Which lines have the string "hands"? Copy all of them from the entries below.

## Record set
※
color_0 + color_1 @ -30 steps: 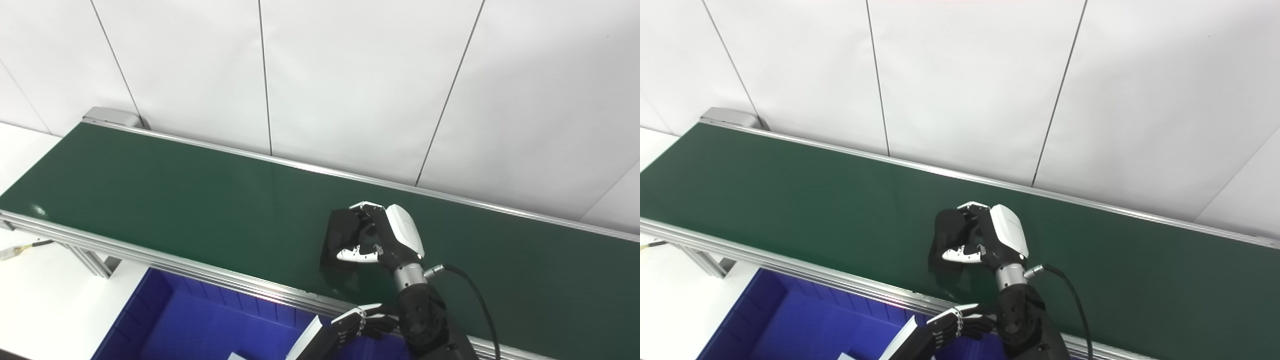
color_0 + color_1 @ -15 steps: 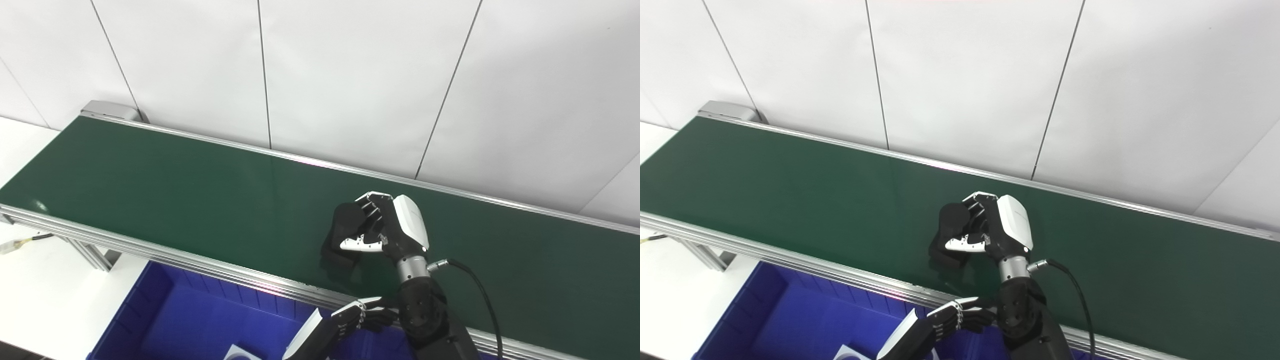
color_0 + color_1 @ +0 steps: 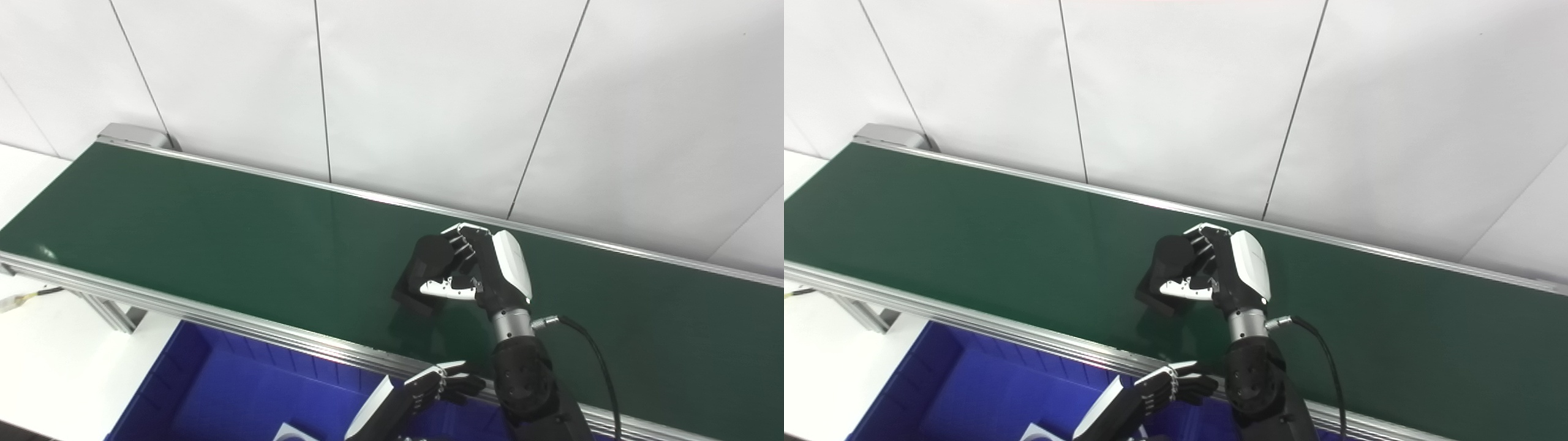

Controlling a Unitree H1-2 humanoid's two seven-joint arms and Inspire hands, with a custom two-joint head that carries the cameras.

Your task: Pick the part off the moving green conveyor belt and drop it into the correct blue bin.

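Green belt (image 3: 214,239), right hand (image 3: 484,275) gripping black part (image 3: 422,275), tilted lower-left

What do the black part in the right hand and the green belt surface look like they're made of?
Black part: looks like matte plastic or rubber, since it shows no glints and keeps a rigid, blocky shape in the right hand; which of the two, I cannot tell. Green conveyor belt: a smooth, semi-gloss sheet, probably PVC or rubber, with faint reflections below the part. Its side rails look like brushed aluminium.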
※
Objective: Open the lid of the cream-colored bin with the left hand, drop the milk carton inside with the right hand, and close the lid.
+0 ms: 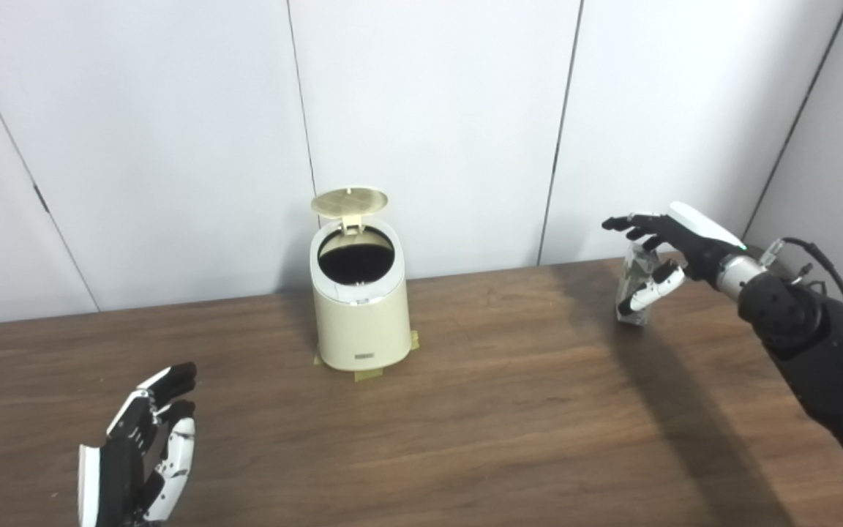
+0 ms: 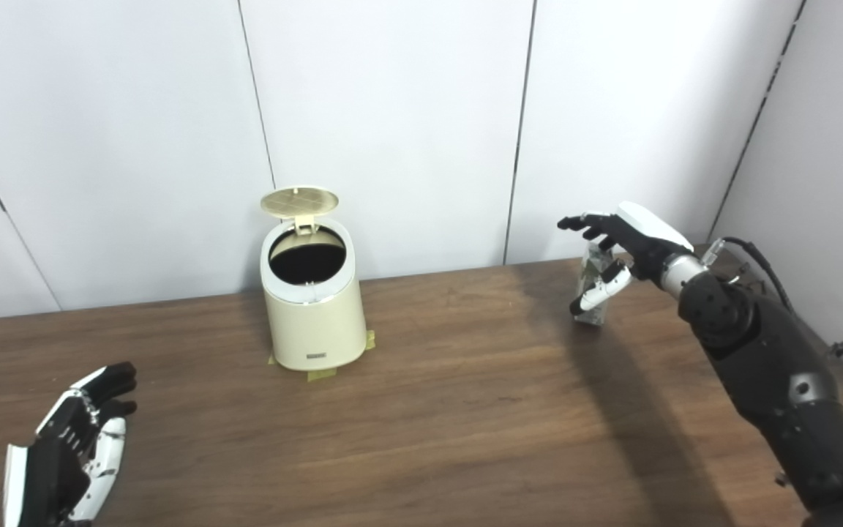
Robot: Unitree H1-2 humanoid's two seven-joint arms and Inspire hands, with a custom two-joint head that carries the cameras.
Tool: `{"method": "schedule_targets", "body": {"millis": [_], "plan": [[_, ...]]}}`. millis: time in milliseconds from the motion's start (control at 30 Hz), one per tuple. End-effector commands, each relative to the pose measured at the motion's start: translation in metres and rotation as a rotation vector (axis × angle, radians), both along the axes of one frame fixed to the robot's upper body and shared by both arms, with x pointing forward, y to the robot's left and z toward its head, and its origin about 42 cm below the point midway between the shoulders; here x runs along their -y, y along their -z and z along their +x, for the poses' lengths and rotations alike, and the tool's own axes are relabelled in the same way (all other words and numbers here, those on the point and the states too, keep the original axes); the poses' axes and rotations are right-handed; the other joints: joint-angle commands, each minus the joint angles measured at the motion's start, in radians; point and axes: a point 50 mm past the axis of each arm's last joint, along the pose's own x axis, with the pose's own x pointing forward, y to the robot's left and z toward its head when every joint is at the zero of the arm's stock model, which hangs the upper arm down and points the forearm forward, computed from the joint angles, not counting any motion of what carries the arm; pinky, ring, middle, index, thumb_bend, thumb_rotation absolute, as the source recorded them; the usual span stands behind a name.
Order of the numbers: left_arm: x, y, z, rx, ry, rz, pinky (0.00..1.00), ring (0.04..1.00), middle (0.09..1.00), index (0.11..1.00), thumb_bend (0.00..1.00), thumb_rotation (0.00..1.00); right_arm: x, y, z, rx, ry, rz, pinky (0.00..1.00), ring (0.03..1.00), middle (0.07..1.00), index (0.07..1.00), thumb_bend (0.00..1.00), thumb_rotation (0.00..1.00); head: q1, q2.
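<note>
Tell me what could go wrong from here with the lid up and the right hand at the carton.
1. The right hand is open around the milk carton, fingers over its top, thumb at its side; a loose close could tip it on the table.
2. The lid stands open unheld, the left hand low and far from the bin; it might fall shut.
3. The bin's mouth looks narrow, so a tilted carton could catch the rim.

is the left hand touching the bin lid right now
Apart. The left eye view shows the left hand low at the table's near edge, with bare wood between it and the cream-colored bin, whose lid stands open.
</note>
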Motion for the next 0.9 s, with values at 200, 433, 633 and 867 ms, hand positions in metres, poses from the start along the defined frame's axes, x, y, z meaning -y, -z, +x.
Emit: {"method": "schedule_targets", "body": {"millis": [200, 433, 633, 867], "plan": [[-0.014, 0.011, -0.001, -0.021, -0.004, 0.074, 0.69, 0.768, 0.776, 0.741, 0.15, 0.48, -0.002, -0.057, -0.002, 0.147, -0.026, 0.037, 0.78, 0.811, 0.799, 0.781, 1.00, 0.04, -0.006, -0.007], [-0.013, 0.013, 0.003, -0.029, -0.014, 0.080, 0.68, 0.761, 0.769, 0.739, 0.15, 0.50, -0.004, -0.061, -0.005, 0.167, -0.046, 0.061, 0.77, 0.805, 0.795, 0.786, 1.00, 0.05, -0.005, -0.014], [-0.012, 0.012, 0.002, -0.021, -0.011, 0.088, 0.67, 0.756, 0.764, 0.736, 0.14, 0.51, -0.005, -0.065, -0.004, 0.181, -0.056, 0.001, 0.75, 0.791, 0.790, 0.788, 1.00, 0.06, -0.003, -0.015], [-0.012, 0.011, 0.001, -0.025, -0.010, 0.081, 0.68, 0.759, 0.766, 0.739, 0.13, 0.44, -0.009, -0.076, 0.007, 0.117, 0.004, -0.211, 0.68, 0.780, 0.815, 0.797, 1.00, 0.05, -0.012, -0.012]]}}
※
## Response to this exercise
Controlling a Unitree H1-2 humanoid's two seven-joint arms and Inspire hands, with a custom two-joint head that carries the cameras.
Robot: Unitree H1-2 humanoid's two seven-joint arms and Inspire hands, with a custom two-joint head that carries the cameras.

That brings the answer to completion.